Instituto Federal de Educação, Ciência e Tecnologia de Pernambuco
- Type: Public
- Established: 1909
- Rector: José Carlos de Sá
- Students: 21,000
- Location: Recife, Pernambuco, Brazil 8°3′6″S 34°57′3″W﻿ / ﻿8.05167°S 34.95083°W
- Campus: Urban;
- Website: official site

= Federal Institute of Pernambuco =

Public university in Recife, Brazil

The Pernambuco Federal Institute of Education, Science, and Technology (Portuguese: Instituto Federal de Educação, Ciência e Tecnologia de Pernambuco, IFPE) is a Brazilian institution of higher education located in Pernambuco State, Brazil. Its rectory is headquartered in Recife, Pernambuco.
The IFPE is one of the oldest and most traditional among the Federal Institutes, it has 9 campuses and offers Technical, undergraduate and postgraduate courses, as well as researches and scientific production.

==History==

The IFPE was founded on September 23, 1909, when the former Brazilian president Nilo Peçanha signed the Decree Nº 7.566, creating the Escolas de Aprendizes e Artífices (Craftsmen and Apprentices's Schools) making it the oldest federal institute in Brazil. It has already been given numerous names, such as: Escola de Artifíces do Recife (Recife's Craftsmen's School), Liceu Industrial (Industrial Lyceum), Escola Técnica do Recife (Recife's Vocational School) and Escola Técnica Federal de Pernambuco (Pernambuco's Federal Vocational School - ETFPE). Most of those names were related to its reason to exist: Give an industrial education with high standards for Pernambuco's people, specially the less fortunate.
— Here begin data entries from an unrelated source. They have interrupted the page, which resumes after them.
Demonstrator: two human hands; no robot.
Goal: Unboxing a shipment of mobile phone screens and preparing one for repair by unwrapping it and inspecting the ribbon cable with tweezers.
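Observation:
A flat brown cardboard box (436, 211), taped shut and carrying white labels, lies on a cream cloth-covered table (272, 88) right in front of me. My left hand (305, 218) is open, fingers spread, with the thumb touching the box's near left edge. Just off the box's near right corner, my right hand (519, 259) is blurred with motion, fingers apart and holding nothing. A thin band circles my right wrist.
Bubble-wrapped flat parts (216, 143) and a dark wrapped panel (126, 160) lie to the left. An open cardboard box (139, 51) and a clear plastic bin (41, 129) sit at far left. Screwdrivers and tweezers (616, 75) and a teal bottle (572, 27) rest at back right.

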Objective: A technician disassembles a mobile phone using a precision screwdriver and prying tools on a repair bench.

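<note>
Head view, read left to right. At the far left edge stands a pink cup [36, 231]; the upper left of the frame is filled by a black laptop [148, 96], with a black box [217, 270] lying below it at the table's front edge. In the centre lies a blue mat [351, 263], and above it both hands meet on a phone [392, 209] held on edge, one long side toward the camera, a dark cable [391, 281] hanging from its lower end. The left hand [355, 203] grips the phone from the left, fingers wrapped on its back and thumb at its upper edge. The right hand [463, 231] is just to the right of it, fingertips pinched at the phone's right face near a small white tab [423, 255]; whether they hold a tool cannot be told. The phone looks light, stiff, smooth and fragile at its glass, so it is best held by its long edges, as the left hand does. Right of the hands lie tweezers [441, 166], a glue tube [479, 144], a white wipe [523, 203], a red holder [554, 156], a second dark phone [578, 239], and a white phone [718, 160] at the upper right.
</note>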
The IFPE has been hosted in 4 different locations until now, they were: The Mercado Delmiro Gouveia, in the Derby Neighborhood (1910–1923), moving to The Ginásio Pernambucano School, and finally settling back in Derby.
In 1975, the IFPE suffered its biggest disaster: a huge flooding hit Recife, leaving two thirds of the city underwater. Since the school was hosted on the banks of the Capibaribe River, it was severely affected. After this, on 17 January 1983, the school decided to move to a new and today's location, at the Cidade Universitária neighborhood.
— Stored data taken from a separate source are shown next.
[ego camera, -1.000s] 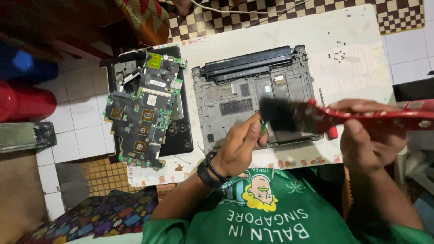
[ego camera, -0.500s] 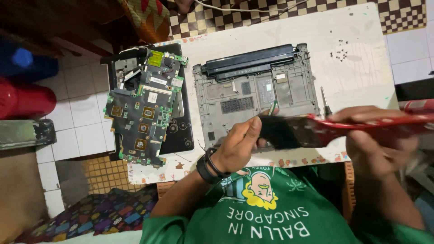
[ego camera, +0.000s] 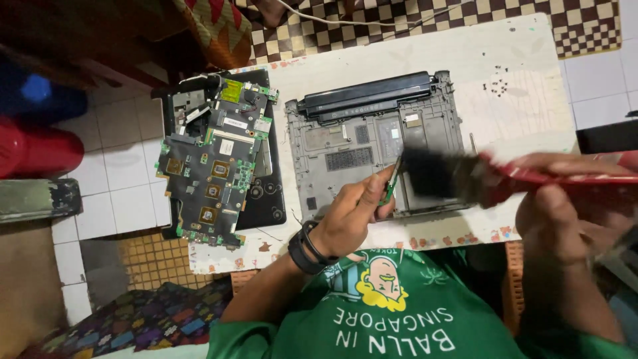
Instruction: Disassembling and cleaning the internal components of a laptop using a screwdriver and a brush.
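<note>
The left hand (ego camera: pixel 349 216) reaches forward from a bent arm, fingers pinched together, a black band on its wrist. The right hand (ego camera: pixel 565 213) is raised closer to the camera, fingers curled in a grip, partly blurred.

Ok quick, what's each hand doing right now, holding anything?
Left hand: closed on a small green circuit card.
Right hand: closed on a red-handled brush, its black bristles against the card.

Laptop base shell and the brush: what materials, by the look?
Laptop base shell: likely moulded plastic, matte grey, judging by its ribs and vent grid. Brush in the right hand: glossy red handle, plastic or painted wood, unclear; dark soft bristles, blurred.
</note>
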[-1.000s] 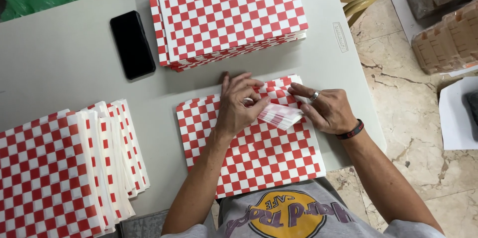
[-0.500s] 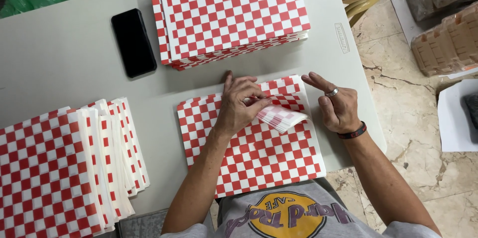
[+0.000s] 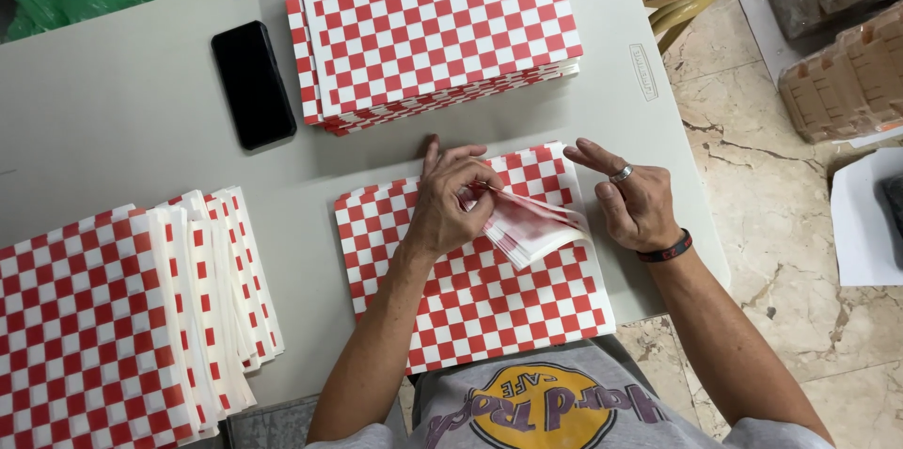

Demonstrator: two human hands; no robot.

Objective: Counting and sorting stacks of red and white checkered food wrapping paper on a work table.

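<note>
Checked paper sheets [image 3: 527,223] lifted under left hand [image 3: 450,204], right hand [image 3: 632,200] beside

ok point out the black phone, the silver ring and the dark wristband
flat black phone [image 3: 252,82], head view, middle of its dark screen
silver ring [image 3: 621,173], head view, band on a right-hand finger
dark wristband [image 3: 666,248], head view, strap across the right wrist

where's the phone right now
In the head view the black phone lies flat on the grey table, upper left, just left of the big stack of checkered paper, apart from both hands.
</note>
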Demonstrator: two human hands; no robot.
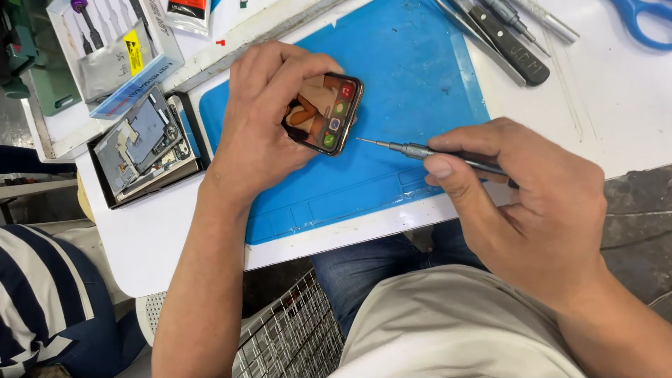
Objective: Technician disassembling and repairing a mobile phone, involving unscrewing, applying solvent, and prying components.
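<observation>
Left hand (269, 115): closed around the phone (329, 112), held steady on the blue mat (413, 77).
Right hand (532, 196): pinching the screwdriver (427, 150), its tip best kept level, just beside the phone's edge.

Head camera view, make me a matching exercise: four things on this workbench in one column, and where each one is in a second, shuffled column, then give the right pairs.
Things:
1. smartphone
2. precision screwdriver
3. blue scissors
4. opened phone

Places:
A. top right corner of the white table
B. gripped in the left hand over the blue mat
C. left of the mat, insides showing
D. held in the right hand, tip pointing at the phone

Pairs: 1-B, 2-D, 3-A, 4-C
</observation>
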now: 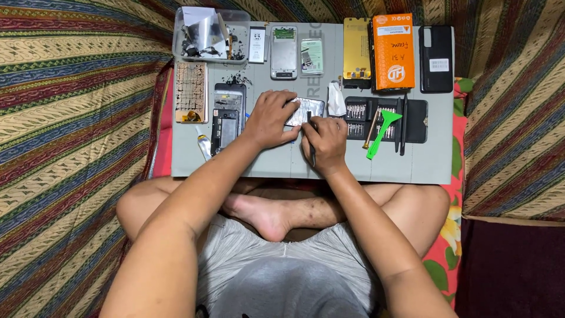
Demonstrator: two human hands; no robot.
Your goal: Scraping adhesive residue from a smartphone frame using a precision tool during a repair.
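A person's left hand [269, 119] presses its fingers together on the left end of a small phone part [306, 111], pinning it flat to a grey work mat [271, 162], while the right hand [324, 143] has its fingers clamped around a thin dark tool [311, 144] whose tip meets the part's lower edge. The part lies near the mat's middle, between an opened phone [227, 116] just left of the left hand and a black case of screwdriver bits [385, 119] to the right. A green plastic pry tool [382, 133] rests across that case. Along the mat's far edge sit a clear tray of scraps [210, 36], 2 phone frames [284, 52], an orange box [393, 51] and a black phone [436, 58]. The person sits cross-legged, the mat over the knees, on a striped cloth [70, 118].
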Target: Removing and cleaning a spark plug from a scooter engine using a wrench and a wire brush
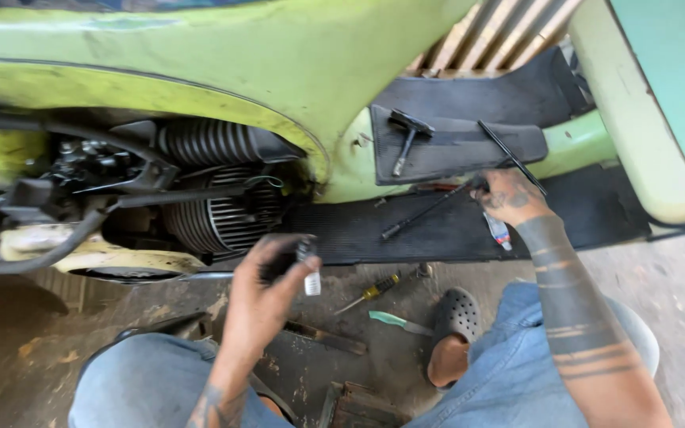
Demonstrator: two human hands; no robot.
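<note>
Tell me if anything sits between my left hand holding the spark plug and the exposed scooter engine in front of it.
Nothing visible does. The left hand holds the spark plug just in front of the finned engine cylinder, with open space between them. A black cable hangs off to the left, away from that gap.

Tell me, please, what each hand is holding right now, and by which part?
The left hand pinches a small dark part with a white end by its dark upper end. The right hand grips one end of a long black rod tool on the scooter's footboard.
</note>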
This neighborhood is the most education-centered in Recife: many education-oriented organizations are hosted there: the Federal University of Pernambuco (UFPE), the Pernambuco Federal Institute of Technology (ITEP), the Regional Center of Nuclear Science (CRCN), the Superintendence for the Northeast Development (Sudene), and the Recife Military School (CMR).
Its infrastructure was considered a model for all the technical schools of the time.

===Recent Times===

In 1999, the IFPE was renamed to Centro Federal de Educação Tecnológica de Pernambuco (Pernambuco's Federal Center of Technological Education, CEFET-PE), which started offering undergraduate courses in a technical level. Since that time the IFPE is innovating in technical courses, being pioneer to start the Work Security course (Portuguese: Segurança do Trabalho), which allows the professional to administer factors such as hygiene and security in a technician level, specially in the area of civil construction.
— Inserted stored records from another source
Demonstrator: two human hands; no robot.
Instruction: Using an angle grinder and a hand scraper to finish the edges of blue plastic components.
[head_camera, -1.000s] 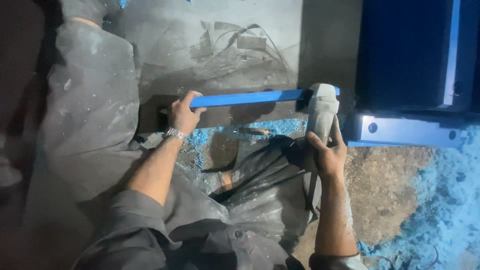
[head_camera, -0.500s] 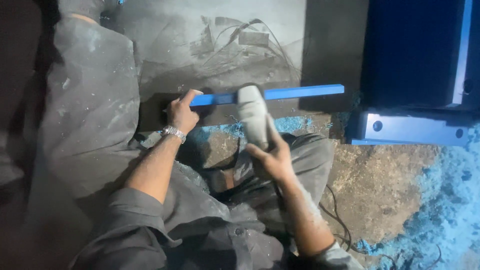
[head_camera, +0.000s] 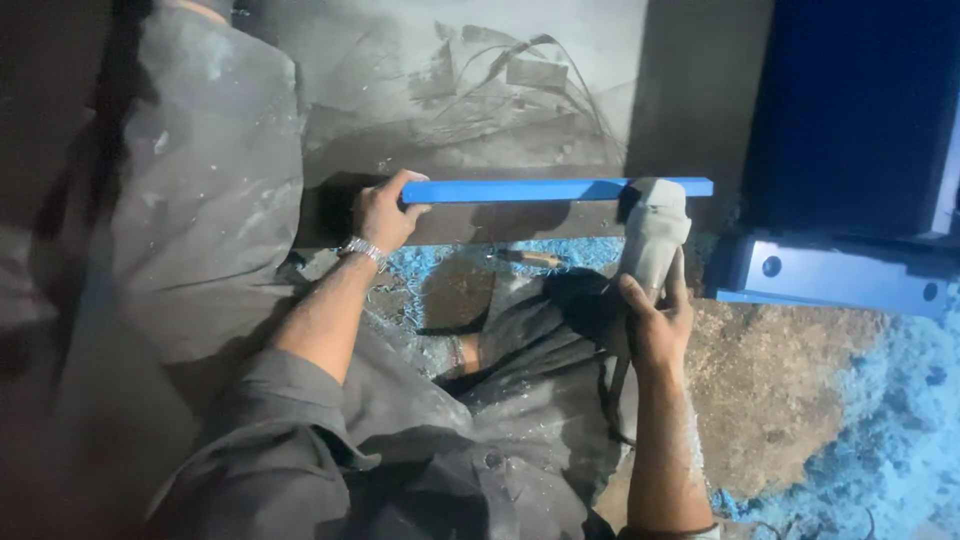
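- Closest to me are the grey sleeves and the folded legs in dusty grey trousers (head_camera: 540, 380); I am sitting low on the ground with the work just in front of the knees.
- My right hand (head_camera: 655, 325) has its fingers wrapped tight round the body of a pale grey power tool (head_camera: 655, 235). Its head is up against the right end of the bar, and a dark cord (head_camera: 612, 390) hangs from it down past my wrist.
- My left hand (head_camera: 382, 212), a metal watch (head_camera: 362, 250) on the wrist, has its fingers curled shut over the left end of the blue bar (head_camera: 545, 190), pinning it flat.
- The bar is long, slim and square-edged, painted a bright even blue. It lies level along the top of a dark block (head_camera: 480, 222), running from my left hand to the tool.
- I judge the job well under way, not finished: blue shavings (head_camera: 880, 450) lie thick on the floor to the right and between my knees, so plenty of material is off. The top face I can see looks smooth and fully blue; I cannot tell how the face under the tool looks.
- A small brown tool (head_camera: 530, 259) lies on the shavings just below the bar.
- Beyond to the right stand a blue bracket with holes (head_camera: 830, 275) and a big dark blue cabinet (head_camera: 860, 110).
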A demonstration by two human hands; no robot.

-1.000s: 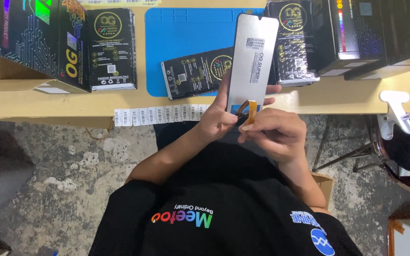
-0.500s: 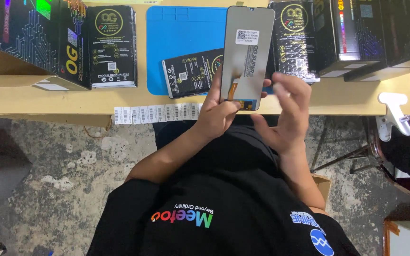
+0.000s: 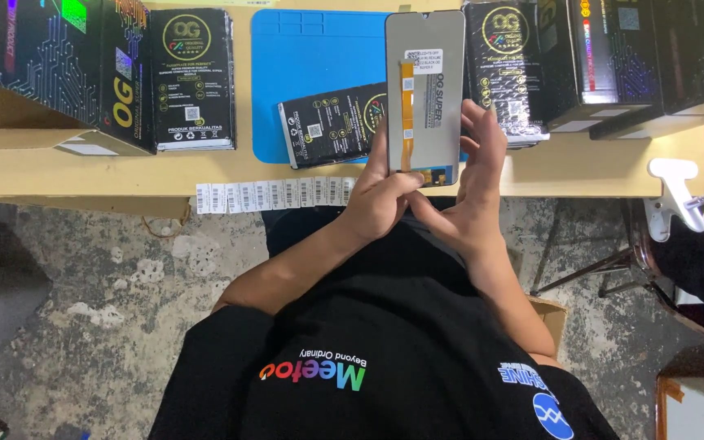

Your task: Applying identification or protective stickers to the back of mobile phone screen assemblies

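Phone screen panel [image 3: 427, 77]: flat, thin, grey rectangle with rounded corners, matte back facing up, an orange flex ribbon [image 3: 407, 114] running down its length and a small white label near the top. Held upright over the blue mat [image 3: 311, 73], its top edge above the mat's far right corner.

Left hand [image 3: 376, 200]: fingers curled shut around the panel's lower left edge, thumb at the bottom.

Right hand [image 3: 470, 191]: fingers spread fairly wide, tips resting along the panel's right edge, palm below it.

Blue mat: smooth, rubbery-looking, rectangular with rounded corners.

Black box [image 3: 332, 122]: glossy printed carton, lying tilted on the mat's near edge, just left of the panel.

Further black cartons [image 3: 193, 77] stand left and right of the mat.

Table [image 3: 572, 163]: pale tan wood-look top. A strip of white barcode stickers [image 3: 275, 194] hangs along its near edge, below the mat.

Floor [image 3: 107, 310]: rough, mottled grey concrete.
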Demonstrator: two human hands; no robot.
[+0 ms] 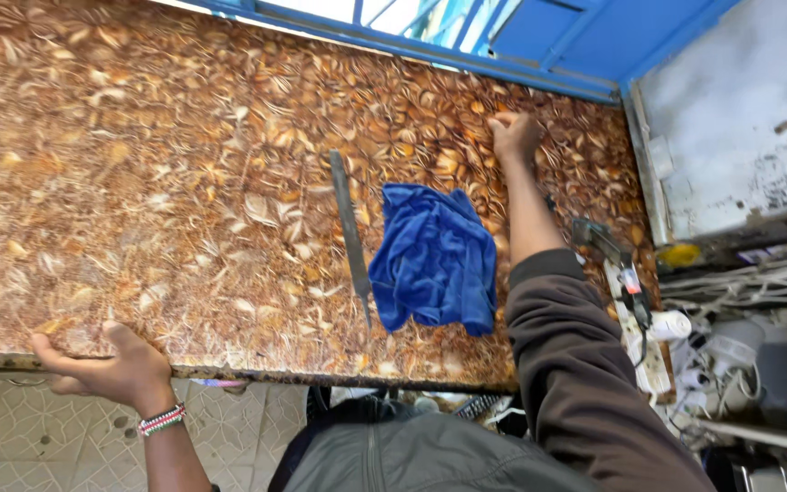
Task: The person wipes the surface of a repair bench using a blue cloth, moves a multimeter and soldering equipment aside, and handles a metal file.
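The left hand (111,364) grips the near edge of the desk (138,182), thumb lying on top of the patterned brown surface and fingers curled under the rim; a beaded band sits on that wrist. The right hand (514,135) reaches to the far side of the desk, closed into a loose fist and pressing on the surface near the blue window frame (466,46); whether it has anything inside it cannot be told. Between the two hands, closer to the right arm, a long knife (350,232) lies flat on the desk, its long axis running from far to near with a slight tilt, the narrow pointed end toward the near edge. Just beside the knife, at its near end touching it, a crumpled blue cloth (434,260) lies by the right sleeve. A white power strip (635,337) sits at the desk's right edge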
In 2008, was finally named Instituto Federal de Ciência e Tecnologia de Pernambuco. Which allows it to offer bachelor's and master's degrees in the Science, Engineering and Technological areas.

The Civil Production Engineering course can be highlighted as one of its actions. Since Brazil is in a boom in its Economy and civil construction, there's a lack of civil engineers and architects, the course has the mission to form engineers who can manage and improve the level and quality of production, beyond the standard formation offered in the Civil Engineering course. It is the first course of its kind in the north-northeastern part of Brazil.